This narration originates from Abū-Hurayra, and it is also a ḥadīth qudsī.

“Allāh says: ‘(The person fasting) has abstained from food and drink, and lust for My sake; fasting is for Me, and I will bestow its reward.”

By lust what is meant is intercourse and anything before it that breaks the fast.

“Every good deed has ten times its reward”

This is the lowest level of multiplication of reward.

“In a narration by Muslim, the Messenger of Allāh ؐ said”

This narration is narrated by Abū-Hurayra, but unlike the previous ḥadīth its wording is marfuʿ to the Nabī ﷺ as opposed to being a ḥadīth qudsī.

“Every good deed of the son of Ādam is multiplied from ten to seven hundred times. ”

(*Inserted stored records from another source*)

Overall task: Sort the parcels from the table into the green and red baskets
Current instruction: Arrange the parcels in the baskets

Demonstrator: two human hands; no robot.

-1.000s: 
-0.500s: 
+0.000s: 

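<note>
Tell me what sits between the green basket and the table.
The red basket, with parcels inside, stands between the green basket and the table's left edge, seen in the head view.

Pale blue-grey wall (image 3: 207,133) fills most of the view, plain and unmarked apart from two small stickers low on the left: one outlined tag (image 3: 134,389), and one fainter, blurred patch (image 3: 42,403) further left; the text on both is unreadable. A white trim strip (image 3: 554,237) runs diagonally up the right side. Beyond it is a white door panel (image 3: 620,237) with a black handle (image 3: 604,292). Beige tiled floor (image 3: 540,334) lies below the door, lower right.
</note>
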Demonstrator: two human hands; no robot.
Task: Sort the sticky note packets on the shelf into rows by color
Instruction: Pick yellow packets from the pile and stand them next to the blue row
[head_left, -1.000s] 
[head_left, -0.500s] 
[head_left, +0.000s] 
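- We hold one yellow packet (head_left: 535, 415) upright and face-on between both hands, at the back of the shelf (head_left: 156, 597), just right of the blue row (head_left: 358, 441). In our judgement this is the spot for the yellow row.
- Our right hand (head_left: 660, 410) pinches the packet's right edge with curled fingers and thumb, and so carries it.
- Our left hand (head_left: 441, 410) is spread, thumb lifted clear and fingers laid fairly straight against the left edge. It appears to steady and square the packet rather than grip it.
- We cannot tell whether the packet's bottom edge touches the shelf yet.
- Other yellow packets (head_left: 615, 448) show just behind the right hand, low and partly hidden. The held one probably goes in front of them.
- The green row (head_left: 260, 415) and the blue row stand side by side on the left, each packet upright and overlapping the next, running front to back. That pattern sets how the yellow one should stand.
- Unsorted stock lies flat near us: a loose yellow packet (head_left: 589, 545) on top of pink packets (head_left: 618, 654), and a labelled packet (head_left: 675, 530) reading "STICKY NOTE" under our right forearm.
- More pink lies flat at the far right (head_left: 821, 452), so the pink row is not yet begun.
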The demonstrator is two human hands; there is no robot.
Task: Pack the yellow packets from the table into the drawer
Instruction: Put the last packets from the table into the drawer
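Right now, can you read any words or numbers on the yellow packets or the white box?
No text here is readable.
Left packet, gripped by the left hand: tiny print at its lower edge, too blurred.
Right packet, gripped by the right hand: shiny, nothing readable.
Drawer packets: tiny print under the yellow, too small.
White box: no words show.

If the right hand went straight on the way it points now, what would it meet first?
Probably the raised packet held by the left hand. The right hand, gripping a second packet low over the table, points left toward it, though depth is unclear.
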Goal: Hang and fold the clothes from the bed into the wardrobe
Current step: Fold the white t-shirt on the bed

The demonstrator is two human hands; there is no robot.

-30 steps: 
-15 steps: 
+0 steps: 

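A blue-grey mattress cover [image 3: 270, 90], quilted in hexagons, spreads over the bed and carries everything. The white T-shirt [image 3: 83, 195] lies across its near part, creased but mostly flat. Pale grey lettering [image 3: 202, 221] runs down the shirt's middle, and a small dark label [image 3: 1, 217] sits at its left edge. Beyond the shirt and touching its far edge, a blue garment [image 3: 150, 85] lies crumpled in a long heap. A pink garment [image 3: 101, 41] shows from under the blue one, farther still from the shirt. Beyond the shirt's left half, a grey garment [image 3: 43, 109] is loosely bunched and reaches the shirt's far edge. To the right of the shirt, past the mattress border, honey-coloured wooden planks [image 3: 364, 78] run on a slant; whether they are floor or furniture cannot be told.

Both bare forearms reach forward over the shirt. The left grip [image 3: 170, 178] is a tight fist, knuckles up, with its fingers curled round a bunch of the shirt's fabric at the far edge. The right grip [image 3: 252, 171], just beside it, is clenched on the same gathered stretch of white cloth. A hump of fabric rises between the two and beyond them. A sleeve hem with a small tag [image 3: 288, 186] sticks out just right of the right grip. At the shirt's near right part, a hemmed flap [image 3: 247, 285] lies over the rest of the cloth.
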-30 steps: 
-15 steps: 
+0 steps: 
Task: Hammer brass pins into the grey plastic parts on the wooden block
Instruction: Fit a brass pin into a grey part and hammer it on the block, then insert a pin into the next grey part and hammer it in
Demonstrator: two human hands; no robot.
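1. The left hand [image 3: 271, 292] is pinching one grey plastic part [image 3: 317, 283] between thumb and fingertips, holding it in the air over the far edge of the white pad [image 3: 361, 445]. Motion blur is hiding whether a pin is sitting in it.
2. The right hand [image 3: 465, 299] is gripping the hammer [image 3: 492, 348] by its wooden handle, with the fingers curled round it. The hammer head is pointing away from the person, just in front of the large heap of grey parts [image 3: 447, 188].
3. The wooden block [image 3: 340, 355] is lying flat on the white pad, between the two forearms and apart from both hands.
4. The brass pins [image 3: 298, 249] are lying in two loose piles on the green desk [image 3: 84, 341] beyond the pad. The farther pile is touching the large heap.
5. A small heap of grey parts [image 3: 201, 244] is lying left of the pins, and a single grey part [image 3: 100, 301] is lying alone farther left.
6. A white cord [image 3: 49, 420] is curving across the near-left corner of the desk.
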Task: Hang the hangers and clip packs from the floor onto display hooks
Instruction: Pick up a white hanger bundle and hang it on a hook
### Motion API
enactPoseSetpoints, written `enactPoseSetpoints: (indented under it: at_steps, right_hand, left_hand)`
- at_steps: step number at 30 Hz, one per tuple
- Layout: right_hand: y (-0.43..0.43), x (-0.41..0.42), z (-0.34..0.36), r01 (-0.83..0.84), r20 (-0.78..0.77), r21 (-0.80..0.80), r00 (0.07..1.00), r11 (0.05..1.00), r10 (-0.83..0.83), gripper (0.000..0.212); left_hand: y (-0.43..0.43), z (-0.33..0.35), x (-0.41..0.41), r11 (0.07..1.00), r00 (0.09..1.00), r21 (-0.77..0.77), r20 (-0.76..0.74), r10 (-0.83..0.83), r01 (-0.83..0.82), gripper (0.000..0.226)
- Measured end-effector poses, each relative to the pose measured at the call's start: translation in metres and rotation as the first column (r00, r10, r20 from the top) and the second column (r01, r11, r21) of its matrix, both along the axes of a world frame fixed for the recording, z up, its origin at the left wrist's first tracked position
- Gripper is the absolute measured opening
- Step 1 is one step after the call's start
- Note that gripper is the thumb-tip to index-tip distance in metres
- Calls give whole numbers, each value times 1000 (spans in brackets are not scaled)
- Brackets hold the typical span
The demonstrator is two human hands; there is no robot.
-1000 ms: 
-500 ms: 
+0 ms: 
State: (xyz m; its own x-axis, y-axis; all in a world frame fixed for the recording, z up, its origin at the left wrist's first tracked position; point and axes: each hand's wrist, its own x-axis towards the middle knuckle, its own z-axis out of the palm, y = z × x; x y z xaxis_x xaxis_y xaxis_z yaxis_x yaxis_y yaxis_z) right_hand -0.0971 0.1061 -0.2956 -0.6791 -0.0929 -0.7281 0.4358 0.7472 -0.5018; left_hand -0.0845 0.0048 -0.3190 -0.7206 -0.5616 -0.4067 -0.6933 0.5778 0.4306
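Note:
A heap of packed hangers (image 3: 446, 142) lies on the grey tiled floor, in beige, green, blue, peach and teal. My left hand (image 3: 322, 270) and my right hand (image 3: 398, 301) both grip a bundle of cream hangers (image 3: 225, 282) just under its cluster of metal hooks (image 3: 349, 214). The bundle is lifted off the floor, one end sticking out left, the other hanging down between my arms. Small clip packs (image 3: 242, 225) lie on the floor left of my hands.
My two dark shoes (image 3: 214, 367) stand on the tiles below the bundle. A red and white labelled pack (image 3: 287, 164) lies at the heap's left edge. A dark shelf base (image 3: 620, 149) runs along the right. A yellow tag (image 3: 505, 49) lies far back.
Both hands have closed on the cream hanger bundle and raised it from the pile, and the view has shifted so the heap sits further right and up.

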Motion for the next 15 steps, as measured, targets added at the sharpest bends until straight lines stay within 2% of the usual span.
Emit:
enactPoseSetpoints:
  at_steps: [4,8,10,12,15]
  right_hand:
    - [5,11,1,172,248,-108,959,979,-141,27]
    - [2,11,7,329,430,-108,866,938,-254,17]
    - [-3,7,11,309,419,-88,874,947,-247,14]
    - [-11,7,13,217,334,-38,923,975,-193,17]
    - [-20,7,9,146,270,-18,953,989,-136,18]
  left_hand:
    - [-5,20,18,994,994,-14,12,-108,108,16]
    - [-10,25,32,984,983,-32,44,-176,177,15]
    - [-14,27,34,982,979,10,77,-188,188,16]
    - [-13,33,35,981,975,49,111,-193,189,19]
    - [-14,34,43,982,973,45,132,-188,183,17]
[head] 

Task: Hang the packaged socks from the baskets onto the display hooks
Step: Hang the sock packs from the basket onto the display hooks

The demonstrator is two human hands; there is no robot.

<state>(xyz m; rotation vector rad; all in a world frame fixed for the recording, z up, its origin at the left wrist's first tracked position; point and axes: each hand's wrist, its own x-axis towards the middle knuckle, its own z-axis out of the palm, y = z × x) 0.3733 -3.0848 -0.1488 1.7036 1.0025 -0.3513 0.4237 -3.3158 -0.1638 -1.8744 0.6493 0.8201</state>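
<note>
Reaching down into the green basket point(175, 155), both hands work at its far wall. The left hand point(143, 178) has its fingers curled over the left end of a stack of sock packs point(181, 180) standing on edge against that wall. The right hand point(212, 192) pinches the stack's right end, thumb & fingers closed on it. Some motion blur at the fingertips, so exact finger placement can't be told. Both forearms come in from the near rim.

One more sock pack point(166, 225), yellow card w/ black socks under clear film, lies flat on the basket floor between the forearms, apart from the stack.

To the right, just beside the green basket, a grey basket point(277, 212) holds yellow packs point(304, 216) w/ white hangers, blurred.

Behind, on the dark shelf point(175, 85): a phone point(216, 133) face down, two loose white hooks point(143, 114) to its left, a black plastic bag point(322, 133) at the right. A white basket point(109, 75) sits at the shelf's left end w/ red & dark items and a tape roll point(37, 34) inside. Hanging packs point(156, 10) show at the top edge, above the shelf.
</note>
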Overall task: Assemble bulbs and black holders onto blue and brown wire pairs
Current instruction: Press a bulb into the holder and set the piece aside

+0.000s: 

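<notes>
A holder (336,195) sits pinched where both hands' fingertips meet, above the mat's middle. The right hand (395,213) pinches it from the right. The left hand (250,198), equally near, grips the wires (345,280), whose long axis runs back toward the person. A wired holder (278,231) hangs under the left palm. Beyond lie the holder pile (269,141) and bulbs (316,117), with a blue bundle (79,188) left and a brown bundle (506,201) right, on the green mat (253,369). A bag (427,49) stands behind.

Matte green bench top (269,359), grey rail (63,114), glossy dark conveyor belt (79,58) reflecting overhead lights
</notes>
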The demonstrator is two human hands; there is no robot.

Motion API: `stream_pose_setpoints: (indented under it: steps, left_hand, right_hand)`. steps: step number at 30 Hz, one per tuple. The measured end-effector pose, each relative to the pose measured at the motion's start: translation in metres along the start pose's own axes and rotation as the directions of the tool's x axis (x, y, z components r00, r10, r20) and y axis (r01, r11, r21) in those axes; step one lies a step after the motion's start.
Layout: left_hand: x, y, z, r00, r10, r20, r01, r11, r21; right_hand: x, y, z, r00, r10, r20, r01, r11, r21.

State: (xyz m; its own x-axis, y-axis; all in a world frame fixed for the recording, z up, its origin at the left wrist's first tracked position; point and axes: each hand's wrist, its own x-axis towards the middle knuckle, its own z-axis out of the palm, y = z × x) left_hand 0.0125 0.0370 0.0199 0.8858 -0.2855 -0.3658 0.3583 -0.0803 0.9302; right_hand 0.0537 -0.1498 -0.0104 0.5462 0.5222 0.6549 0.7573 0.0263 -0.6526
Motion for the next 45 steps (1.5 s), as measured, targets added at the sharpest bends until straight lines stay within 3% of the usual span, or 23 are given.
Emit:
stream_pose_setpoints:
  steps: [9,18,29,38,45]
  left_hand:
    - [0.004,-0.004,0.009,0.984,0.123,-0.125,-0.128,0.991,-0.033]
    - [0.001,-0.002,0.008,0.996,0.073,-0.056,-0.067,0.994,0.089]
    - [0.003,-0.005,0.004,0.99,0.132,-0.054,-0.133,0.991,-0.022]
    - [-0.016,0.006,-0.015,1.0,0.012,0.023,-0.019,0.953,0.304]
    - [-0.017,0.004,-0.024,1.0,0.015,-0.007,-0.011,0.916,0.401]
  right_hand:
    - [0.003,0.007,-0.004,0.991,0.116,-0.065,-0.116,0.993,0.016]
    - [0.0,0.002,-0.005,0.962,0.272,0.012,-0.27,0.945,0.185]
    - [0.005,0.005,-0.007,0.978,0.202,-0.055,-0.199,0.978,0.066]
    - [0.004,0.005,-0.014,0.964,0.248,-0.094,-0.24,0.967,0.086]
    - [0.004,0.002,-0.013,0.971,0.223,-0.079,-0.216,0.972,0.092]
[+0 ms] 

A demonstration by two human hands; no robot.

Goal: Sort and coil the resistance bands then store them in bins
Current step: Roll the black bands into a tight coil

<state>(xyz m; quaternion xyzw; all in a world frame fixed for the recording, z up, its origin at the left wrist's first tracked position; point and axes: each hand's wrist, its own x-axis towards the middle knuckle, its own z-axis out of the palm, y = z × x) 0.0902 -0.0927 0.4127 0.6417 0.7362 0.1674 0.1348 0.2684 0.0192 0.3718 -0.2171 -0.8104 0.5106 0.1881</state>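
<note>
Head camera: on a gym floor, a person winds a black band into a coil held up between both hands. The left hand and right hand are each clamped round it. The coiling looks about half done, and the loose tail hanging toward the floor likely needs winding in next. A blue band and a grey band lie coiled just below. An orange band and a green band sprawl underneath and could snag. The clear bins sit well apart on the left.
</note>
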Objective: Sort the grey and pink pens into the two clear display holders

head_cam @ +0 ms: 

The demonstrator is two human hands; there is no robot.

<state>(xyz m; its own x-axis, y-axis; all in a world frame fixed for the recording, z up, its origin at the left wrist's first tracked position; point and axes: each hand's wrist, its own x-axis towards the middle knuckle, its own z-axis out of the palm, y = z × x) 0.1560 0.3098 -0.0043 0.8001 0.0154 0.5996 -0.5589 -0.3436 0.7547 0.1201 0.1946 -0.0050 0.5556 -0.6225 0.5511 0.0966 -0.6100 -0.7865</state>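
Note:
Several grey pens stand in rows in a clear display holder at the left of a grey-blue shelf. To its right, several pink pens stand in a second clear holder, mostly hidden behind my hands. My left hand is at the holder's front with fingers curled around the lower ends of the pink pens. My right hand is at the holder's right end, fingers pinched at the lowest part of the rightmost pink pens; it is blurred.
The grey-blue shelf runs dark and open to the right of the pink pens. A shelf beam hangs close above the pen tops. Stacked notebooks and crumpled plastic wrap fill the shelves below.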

The outward meaning of the ḥadīth is that the action itself is multiplied [i.e the action will be recorded as having been performed several times] and it is also said that it is the reward for the action which is multiplied.

Allāh-Taʿālā says, ﴾ مَثَلُ الَّذِينَ يُنْفِقُونَ أَمْوَالَهُمْ فِي سَبِيلِ اللَّهِ كَمَثَلِ حَبَّةٍ أَنْبَتَتْ سَبْعَ سَنَابِلَ فِي كُلِّ سُنْبُلَةٍ مِائَةُ حَبَّةٍ ﴿ “The example of those who spend in the way of Allāh is just like a grain that produced seven ears, each ear having a hundred grains, and Allāh multiplies (the reward) for whom He wills. Allāh is All-Embracing, All-Knowing” (Al-Baqarah, v. 261).

“‘Allāh (SWT) says: Except for fasting, as it certainly is for Me and I alone will give its reward.”

Fasting is not described as having a reward which is multiplied by a specific number. It is similar in that regard to patience, about which Allāh-Taʿālā says ﴾ إِنَّمَا يُوَفَّى الصَّابِرُونَ أَجْرَهُمْ بِغَيْرِ حِسَابٍ ﴿ “Certainly those who observe patience will be given their reward in full without measure” (Al-Zumar, v. 10).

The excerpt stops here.